Seit neun Jahren stelle ich mir diese Frage. 1998 begann ich mich für den englischen Fußball zu interessieren. Als mein Vater dies bemerkte, brachte er mir Manchester United (Man United) näher. Der Grund war ganz simpel: er hielt zur dieser Zeit auf den 1. FC Kaiserslautern, welcher wie United ein roten Teufel als Wappentier hat. 2003 war ich das erste Mal im Old Trafford, der Heimspielstätte von Manchester United, und auch wenn es die berühmte englische Stimmung zu diesem Zeitpunkt schon nicht mehr gab, war es doch für ein Jungen meines Alters ein sehr beeindruckendes Erlebnis. Im Jahr 2005 kaufte der US-Milliardär Malcolm Glazer Manchester United. Der Verein war damit offiziell Privateigentum eines einzigen Mannes. Ein Club der sich zuvor vor allem durch sein Arbeiterimage und seine linke Fanbasis ausgezeichnet hatte, wurde nun zur reinen Kapitalanlage. Aus diesem und anderen Gründen stellten sich viele Fans die Frage: Ist das noch unser United? Manche fanden ihre Antwort, einige sind noch auf der Suche, wieder andere sind einfach ignorant und wollen nur guten Fußball. Das Gewirr in der Manchester Fanszene ist groß. Dieser Artikel soll versuchen, es für Außenstehende etwas übersichtlicher zu machen und vielleicht auch den Autor seine Frage beantworten: Ist das noch mein Man United!?
Kurze Historie
Manchester United wurde 1878 als Newton Heath L&Y Railway Football Club von einer Gruppe Arbeitern gegründet, die auf dem Bahnhof in Newton Heath arbeiteten. Anfangs wurden Spiele gegen andere Eisenbahnfirmen abgehalten. Zu Beginn gab es starke finanzielle Probleme, die fast zur Insolvenz geführt hätten – wäre da nicht John Henry Davies, ein örtlicher Brauereibesitzer gewesen. Die Legende besagt, dass Davies von den finanziellen Problemen des Vereins erfuhr, als er den entlaufenen Hund des damaligen Mannschaftskapitäns Harry Stafford fand. Die Unterstützung von Davies führte nicht nur zu einer Änderung des Vereinsnamens – am 28. April 1902 wurde der Verein in Manchester United umbenannt –, sondern auch der Vereinsfarben von Gold-Grün zum heutigen Rot-Weiß.
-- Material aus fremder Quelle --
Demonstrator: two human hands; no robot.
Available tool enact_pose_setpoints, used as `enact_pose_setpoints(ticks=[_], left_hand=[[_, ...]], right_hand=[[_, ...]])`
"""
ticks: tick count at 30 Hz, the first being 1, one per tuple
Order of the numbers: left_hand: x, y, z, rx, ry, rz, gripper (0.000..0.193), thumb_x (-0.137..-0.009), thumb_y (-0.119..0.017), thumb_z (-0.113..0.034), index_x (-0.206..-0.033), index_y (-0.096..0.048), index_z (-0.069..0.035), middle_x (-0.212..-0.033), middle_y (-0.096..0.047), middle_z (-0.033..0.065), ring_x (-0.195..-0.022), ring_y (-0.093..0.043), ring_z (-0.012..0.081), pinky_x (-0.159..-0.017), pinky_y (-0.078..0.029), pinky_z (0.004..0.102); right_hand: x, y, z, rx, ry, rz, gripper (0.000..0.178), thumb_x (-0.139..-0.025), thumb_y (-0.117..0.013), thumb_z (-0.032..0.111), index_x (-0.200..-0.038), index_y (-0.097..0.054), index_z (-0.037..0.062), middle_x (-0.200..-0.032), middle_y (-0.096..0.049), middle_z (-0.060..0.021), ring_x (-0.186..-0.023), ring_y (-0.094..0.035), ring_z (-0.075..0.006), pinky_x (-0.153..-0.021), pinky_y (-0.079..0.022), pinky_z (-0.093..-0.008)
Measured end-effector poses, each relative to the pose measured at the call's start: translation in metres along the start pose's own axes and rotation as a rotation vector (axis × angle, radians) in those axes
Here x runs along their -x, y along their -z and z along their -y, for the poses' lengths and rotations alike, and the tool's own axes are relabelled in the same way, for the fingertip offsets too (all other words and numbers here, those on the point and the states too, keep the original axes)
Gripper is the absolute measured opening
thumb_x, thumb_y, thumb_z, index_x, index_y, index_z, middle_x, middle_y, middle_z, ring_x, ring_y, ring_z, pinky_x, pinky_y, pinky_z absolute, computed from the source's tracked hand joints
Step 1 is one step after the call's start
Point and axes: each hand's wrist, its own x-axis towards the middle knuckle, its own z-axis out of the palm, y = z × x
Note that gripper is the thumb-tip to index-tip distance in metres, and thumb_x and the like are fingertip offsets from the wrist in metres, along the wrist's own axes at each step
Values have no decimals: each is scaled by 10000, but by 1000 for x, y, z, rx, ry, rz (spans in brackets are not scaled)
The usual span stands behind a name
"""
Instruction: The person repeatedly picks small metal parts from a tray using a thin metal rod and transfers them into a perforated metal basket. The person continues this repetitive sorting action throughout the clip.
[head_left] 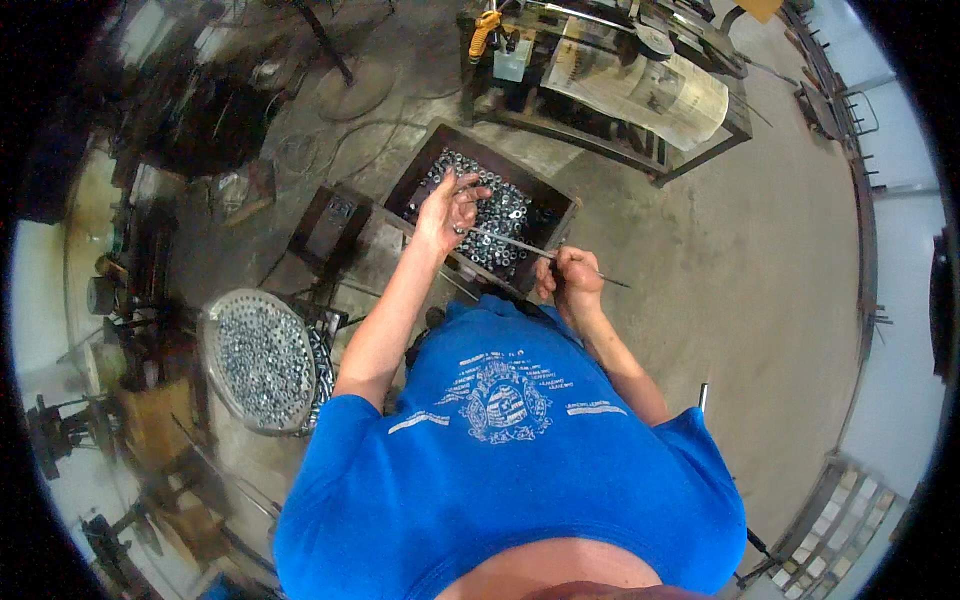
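Observation:
Over a dark metal bin full of loose shiny metal nuts, both my hands are at a thin metal rod. My right hand is closed around the rod near the bin's right front corner, and the rod's end sticks out to the right past it. At the rod's left end is my left hand, with its fingers partly curled and apart. Whether a small nut lies against its palm is too small to make out.
A round perforated basket heaped with nuts stands at the left. Beside the bin is a small dark box. A metal workbench with an orange-handled tool stands at the back. A rack holds pale boxes at lower right.

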Motion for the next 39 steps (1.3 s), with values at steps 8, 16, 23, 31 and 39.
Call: enact_pose_setpoints(ticks=[8, 16, 23, 31, 39], left_hand=[[6, -1, -1, 58, 14, -62, 468, -893, -377, -449, -1093, -449, -31, -874, -600, 143, -493, -484, 107, -370, -334, 171], [-2, 9, 4, 35, 5, -68, 475, -894, -374, -450, -1110, -437, -31, -910, -611, 148, -539, -517, 127, -449, -404, 217], [6, -1, -1, -221, 47, -5, 494, -883, -396, -457, -1140, -412, -36, -915, -609, 176, -660, -601, 176, -513, -469, 249], [19, -30, -22, -107, -12, 142, 578, -859, -429, -470, -1210, -372, -14, -1061, -536, 248, -1008, -539, 320, -847, -452, 406], [54, -31, -4, -362, -176, 139, 519, -779, -628, -158, -1199, -407, 52, -1041, -582, 178, -966, -562, 216, -836, -447, 324]], right_hand=[[-2, -3, -1, 8, 50, 39, 181, -669, -476, 125, -541, -372, 49, -610, -510, -162, -446, -404, -148, -398, -387, -279], [1, -17, 5, 174, 97, 99, 208, -697, -406, -44, -516, -335, 30, -618, -521, -159, -449, -435, -154, -387, -388, -276], [-3, -10, 0, 210, 6, 89, 182, -695, -400, -21, -529, -350, 32, -599, -510, -151, -452, -438, -162, -388, -385, -286], [-13, 17, -15, -607, -343, -272, 192, -754, -364, 128, -568, -326, 102, -582, -385, -88, -471, -310, -129, -397, -283, -242], [-13, 13, -18, -530, -291, -326, 181, -786, -345, 147, -612, -362, 102, -640, -433, -104, -504, -328, -129, -416, -303, -242]])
Manchester verbrachte seine Anfangsjahre fast ausschließlich in der 2. Englischen Liga und konnte erst 1938 in die 1. Liga aufsteigen. 1958 ereignete sich die bisher größte Tragödie der Vereinsgeschichte: Am 6. Februar flog die Mannschaft von einem Europacupspiel in die Heimat, als das Flugzeug während eines Schneesturms verunglückte. Acht Spieler starben, zwei erlitten Verletzungen, die das Ende ihrer Karriere bedeuteten. Ab 1986 wurde Manchester von Alex Ferguson trainiert. Ferguson, der sich selbst immer als Sozialist bezeichnete, leitete die bis heute erfolgreichste Ära des Vereins ein, die 1999 im sog. „Triple“-Sieg (Gewinn der Meisterschaft, des Pokals und der Champions League) mündete.
1991 ging Manchester United an die Börse, um eine Kapitalerhöhung für den Verein zu erreichen. Bereits 1998 versuchte Rupert Murdoch sich die Mehrheit der Vereinsanteile zu sichern. Die Anhängerschaft von United befürchtete, ihr ohnehin schon geringes Mitspracherecht durch den Verkauf des Clubs komplett zu verlieren – im Falle einer Übernahme planten sie, einen eigenen Verein zu gründen. Da die Übernahme jedoch scheiterte, wurden die Pläne auf Eis gelegt.
Leider mussten sie bald wieder ausgegraben werden, da 75% der Aktienanteile seit dem 16. Mai 2005 Malcolm Glazer gehörten, was diesem erlaubte, den Verein von der Börse zu nehmen. Zwei Monate später, am 28. Juni gehörten ihm bereits 98 % der Aktien, womit eine Zwangsabfindung der restlichen Kleinaktionäre ermöglicht wurde. Dadurch wurde der Club nun Privateigentum der Glazer-Familie. Malcolm Glazers Söhne wurden in den Vorstand berufen. Mit Protestaktionen hatten viele Fans bis zuletzt versucht, die Übernahme zu verhindern. Fans des Vereins, die schon vorher mit der zunehmenden Kommerzialisierung, den hohen Kartenpreisen und der schwindenden Einflussnahme unzufrieden waren, gründeten daraufhin einen neuen Club: den FC United of Manchester.
Der FC United of Manchester
Am 19. Mai 2005 trafen sich United-Fans, die sich schon vorher gegen den Verkauf ihres Vereins gewehrt hatten, in der Manchester Methodist Hall. Vor der „offiziellen“ Übernahme ihres Clubs wurden verschiedenste Demonstrationen unter dem Motto „Manchester United – Not for Sale“ durchgeführt. Zugleich wurden die Pläne zur Gründung eines eigenen Vereins neu aufgenommen und in verschieden Fanzines diskutiert. Bei einem Treffen am 30. Mai wurde dann ein Beschluss gefasst: Ein neuer Verein sollte gegründet werden, wenn bis Ende Juli 2005 mindestens 1.000 Personen eine Spende geleistet hätten. Da dieses Ziel weit überschritten wurde, gründete sich im Sommer 2005 der FC United of Manchester.
Bereits bei der Namenswahl wurde der basisdemokratische Anspruch des Vereins deutlich, da die Spender_innen selbst über den Namen abstimmen durften. Sportlich gesehen startete der FC United in der zehnthöchsten Spielklasse und belegte in der abgelaufen Saison den 2. Platz in der siebthöchsten Spielklasse. Soviel zur Entstehungsgeschichte des Vereins. Doch was unterscheidet diesen Club so sehr von anderen englischen Vereinen und macht ihn für viele so attraktiv, dass er sogar eine eigene wöchentliche Fernsehsendung bekommt, die in keinem Verhältnis zu seinem fußballerischen Niveau steht?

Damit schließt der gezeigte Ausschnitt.